Monday, 1 December 2008

How was £450,000 spent?

According to the officer’s report to tomorrow’s meeting of the London Borough of Waltham Forest’s Transport Liaison Consultative Group

This year we have received £450,000 for cycling facilities in the borough from Transport for London.

The report is anonymous (why?) but I would guess it was written by the borough’s cycling officer, Gina Harkell.

Where did that money go?

Most of the work will improve existing cycle lanes usually by widening them where they have been deemed too narrow and not up to the safety standard now required by Transport for London’s Cycling Centre for Excellence.

I’ve searched the net in vain to find out what that “safety standard” actually is. The fact that I can’t find it, and that TfL’s ‘Cycling Centre for Excellence’ doesn’t seem to have a website immediately tells me something. However, I can tell from personal experience what this “safety standard” is. And it’s crap:

The only cycle lane in the borough which I’ve come across this year which has been widened is the one shown above – a short section of Hoe Street between Forest Road and the junction with St Mary Road. Plainly the white lining involved could only have cost a tiny fraction of £450,000. So where did the rest of the money go? Could we have a list of the other roads in the borough where the cycle lanes have been widened?

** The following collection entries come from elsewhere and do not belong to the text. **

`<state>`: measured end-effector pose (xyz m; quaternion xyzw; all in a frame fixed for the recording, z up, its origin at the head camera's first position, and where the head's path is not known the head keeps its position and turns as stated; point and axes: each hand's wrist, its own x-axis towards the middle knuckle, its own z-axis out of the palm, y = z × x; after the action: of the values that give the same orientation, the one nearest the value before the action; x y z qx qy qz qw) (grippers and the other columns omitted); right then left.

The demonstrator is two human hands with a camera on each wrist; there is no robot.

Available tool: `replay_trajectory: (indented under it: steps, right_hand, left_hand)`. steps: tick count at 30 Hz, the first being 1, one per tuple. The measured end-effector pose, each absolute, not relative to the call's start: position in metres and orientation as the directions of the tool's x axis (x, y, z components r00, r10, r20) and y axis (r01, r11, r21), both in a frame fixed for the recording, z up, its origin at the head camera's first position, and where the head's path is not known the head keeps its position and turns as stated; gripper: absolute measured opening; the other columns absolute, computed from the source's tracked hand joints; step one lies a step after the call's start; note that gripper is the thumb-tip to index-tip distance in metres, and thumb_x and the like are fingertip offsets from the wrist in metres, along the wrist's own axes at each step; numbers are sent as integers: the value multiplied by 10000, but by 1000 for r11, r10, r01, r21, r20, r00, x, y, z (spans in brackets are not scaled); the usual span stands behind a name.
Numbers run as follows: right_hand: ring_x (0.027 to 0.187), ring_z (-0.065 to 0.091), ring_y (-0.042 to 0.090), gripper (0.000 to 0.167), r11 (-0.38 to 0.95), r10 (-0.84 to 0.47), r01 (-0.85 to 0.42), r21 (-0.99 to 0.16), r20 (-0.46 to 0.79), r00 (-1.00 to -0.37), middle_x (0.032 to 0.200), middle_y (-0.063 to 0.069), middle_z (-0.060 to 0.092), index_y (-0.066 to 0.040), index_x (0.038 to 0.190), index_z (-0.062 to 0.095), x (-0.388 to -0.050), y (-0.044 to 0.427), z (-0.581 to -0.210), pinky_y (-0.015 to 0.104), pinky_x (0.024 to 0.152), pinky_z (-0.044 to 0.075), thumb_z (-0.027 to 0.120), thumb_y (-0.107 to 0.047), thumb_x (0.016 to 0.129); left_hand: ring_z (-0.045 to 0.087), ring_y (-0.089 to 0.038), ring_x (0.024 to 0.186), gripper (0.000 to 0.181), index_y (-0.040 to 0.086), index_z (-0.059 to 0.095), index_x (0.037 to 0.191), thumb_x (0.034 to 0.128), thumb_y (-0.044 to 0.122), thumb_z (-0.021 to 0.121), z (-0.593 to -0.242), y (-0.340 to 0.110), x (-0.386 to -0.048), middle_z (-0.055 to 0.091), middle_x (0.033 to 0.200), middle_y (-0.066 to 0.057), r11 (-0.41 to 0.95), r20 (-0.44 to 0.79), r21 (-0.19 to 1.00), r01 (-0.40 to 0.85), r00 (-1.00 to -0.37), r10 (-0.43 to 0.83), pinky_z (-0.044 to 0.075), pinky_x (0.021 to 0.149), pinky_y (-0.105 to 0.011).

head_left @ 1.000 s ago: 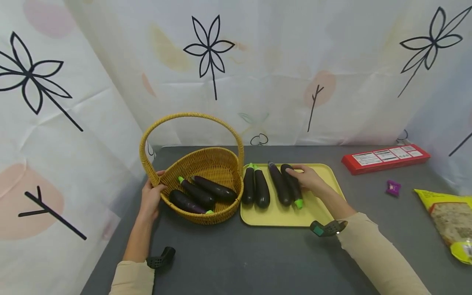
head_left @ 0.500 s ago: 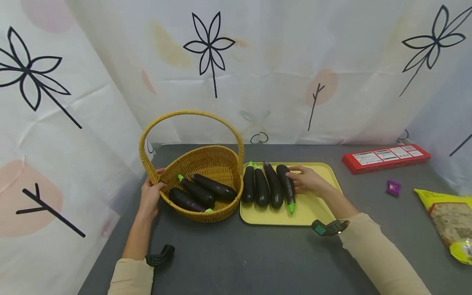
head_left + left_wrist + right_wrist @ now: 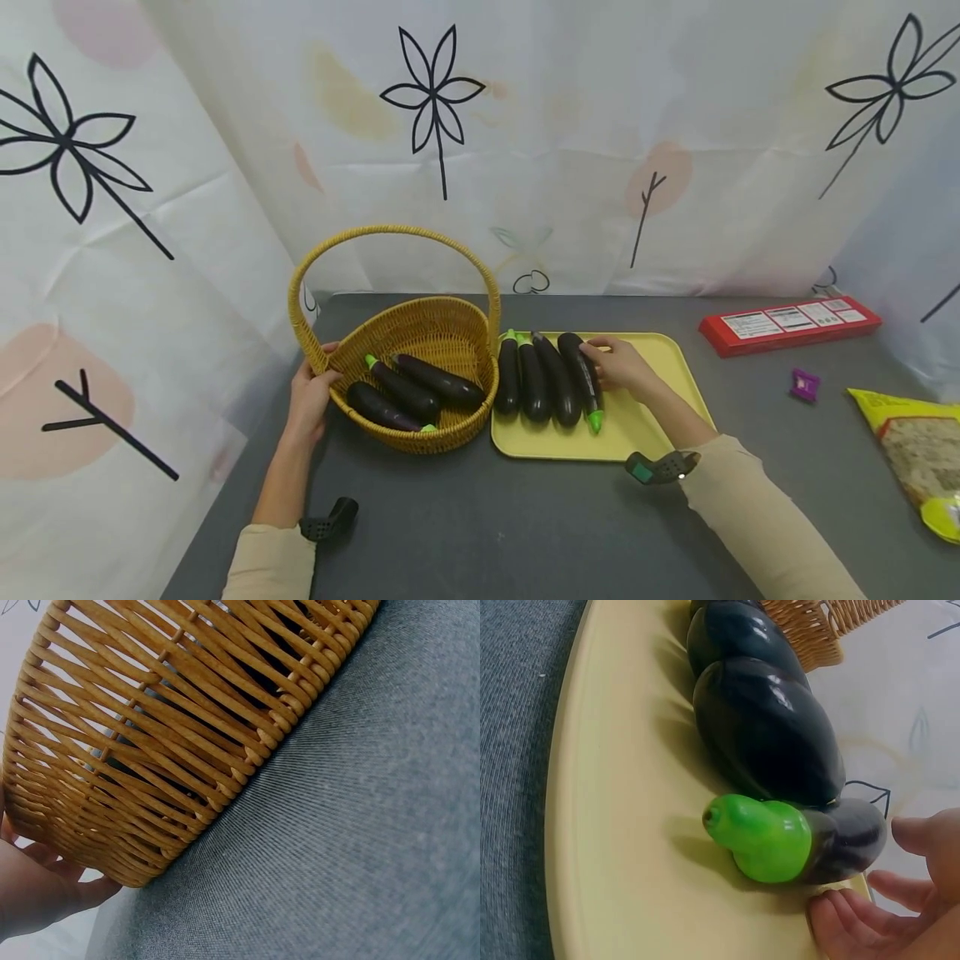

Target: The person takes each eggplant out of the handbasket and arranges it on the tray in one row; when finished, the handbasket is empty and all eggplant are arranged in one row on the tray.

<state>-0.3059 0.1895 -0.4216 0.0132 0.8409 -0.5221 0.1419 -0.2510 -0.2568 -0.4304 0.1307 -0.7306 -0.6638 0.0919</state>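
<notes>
Looks like you're seating the rightmost eggplant [image 3: 580, 375] by the other eggplants [image 3: 534, 383] on the tray [image 3: 615, 433], center-right; next move wants a light touch. Your left hand [image 3: 309, 404] grips the basket [image 3: 442, 321]; can't tell if your right hand [image 3: 618, 367] pinches or just touches. Eggplant's long axis is steep, green end toward frame bottom, slightly right.

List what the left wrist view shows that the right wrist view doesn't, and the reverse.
Only the left wrist view: the left hand, holding the basket. Only the right wrist view: the right hand, by the green-stemmed eggplant ending a row on the yellow tray. Both: part of the basket, the grey tabletop and the white backdrop.
</notes>
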Motion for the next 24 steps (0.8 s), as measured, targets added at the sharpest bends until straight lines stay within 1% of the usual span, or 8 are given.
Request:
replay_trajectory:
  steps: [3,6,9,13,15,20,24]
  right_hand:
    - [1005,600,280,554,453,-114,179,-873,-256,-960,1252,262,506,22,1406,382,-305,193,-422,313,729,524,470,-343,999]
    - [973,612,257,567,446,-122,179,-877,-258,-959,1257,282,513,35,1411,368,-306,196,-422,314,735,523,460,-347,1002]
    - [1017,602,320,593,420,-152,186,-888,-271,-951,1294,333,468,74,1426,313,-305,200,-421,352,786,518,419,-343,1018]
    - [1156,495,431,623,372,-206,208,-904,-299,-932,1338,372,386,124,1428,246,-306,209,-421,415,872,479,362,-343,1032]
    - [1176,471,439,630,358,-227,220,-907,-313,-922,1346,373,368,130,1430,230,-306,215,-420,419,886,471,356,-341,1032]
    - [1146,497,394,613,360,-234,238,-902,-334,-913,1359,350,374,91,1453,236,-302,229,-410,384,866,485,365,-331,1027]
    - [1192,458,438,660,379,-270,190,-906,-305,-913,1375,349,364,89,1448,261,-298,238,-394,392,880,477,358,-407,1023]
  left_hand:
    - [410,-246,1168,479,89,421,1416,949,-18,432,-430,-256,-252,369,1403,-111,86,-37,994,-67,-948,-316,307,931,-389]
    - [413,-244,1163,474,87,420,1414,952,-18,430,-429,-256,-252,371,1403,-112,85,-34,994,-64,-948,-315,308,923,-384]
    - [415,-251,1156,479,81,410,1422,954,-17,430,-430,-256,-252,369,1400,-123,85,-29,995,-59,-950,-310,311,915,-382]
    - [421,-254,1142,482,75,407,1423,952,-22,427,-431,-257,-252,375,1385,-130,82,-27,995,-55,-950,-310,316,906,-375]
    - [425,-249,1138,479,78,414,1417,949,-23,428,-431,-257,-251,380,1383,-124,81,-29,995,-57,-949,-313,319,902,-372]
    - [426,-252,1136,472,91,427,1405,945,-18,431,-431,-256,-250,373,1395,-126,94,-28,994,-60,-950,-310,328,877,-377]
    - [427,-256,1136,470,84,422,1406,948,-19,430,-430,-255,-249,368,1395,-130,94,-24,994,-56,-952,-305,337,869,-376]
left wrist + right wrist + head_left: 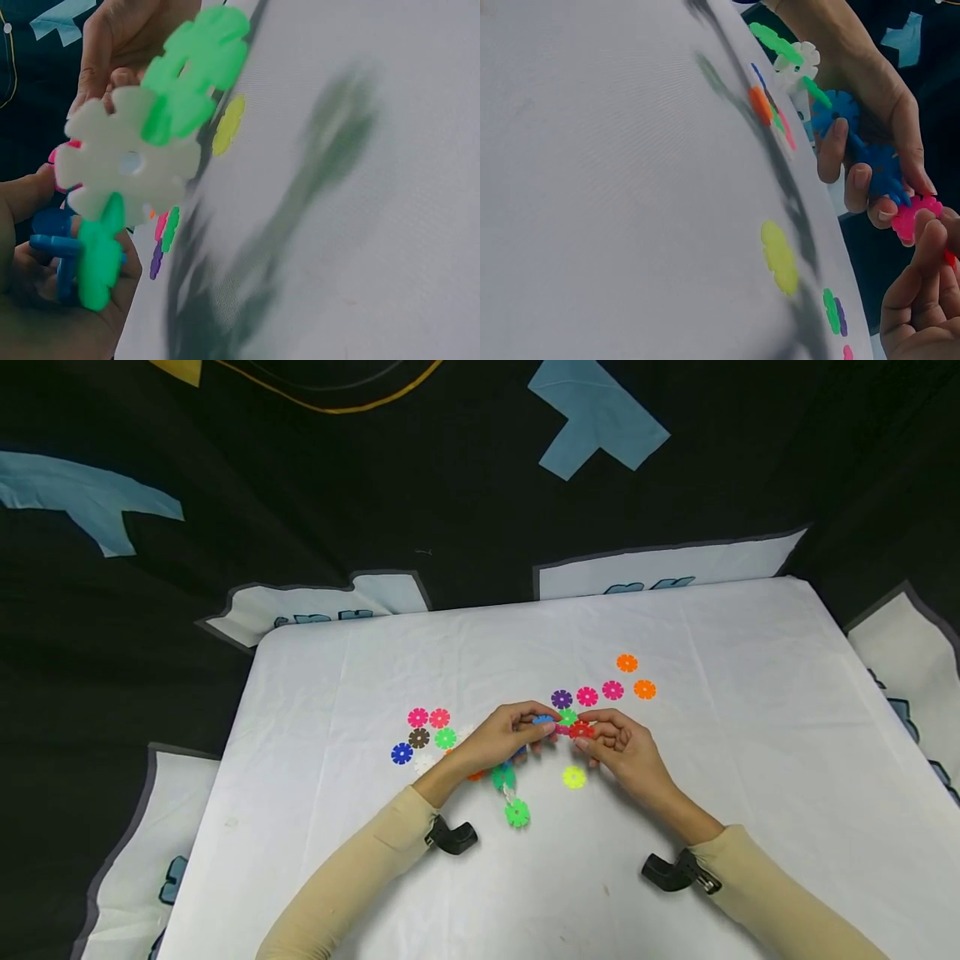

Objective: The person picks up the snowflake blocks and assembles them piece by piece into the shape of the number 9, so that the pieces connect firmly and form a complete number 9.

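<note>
Step in hand: joining notched discs edge to edge, it seems, with a red disc [581,730] brought up to the pink disc [917,217] at one end of a chain.
Chain: held above the table between the hands; from the pink disc it runs through blue discs [885,171] to a white disc [97,157] with a green disc on either side, the outermost being the green end disc [517,813].
Left hand [498,735]: fingers curled round the blue part, thumb by the pink disc.
Right hand [626,752]: pinches the red disc between thumb and fingers.
Red-to-pink joint: fingers hide most of it, so whether the notches are engaged cannot be told.
Next move: if they are not, it calls for matching notch to notch and pressing while the left hand steadies the chain.
Free tail: the white and green discs project from the left hand towards the person and could swing or twist under a hard push.
Right-hand loose discs: a purple disc [561,699], a loose green disc [567,717], pink and orange ones lie beyond the hands; a yellow disc [573,777] lies nearer the person.
Left-hand loose discs: a brown disc [419,737], a dark blue disc [402,753] and others cluster beside the left hand, which partly covers the group.
</note>
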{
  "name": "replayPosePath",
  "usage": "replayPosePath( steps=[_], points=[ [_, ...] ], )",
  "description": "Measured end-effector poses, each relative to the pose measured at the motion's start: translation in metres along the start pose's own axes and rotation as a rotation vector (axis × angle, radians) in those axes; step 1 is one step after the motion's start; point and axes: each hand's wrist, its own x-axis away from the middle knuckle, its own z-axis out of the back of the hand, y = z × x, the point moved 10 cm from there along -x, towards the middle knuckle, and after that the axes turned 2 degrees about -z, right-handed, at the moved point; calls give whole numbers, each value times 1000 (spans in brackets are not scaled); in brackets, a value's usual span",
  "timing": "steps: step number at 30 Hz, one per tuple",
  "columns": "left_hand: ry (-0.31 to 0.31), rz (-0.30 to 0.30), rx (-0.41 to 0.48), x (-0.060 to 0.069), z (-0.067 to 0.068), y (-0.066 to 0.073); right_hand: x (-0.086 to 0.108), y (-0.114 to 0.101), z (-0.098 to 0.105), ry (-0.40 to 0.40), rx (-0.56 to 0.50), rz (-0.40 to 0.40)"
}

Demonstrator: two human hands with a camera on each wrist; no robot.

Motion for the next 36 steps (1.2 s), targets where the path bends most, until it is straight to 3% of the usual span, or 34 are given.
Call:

Alarm bells start to ring when I read the next sentence:

Sometimes cycle funds are added to a local safety scheme where the cycle networks cover the same roads.

Fascinating. ‘Local safety schemes’ may involve incidental benefits for cyclists (such as road humps which slow traffic) but they also involve benefits for pedestrians (pavement buildouts, pedestrian crossings) and benefits for motor traffic (new yellow line parking restrictions designed to prevent congestion and speed up traffic flow). It seems to me quite wrong that money which is supposed to be spent on cycling is siphoned off in this way. Sometimes ‘local safety schemes’ even make cycling more unpleasant and dangerous, as in the case of the borough’s disastrous programme of speed cushions.

So how much of that £450,000 was really spent on dedicated cycling facilities? The report to the Transport Liaison Consultative Group doesn’t say. Studious vagueness is the order of the day.

Officers should not be allowed to get away with reports like this. But in the London Borough of Waltham Forest anything goes. And if money supposed to be spent on cycling is being siphoned off and spent elsewhere in the transport budget that might explain why in a supposedly progressive cycling authority four out of ten local libraries have no cycle parking, and cycle stand provision is patchy, incoherent and grossly inadequate. Not to mention a zillion other ways in which cycling is marginalized and suppressed.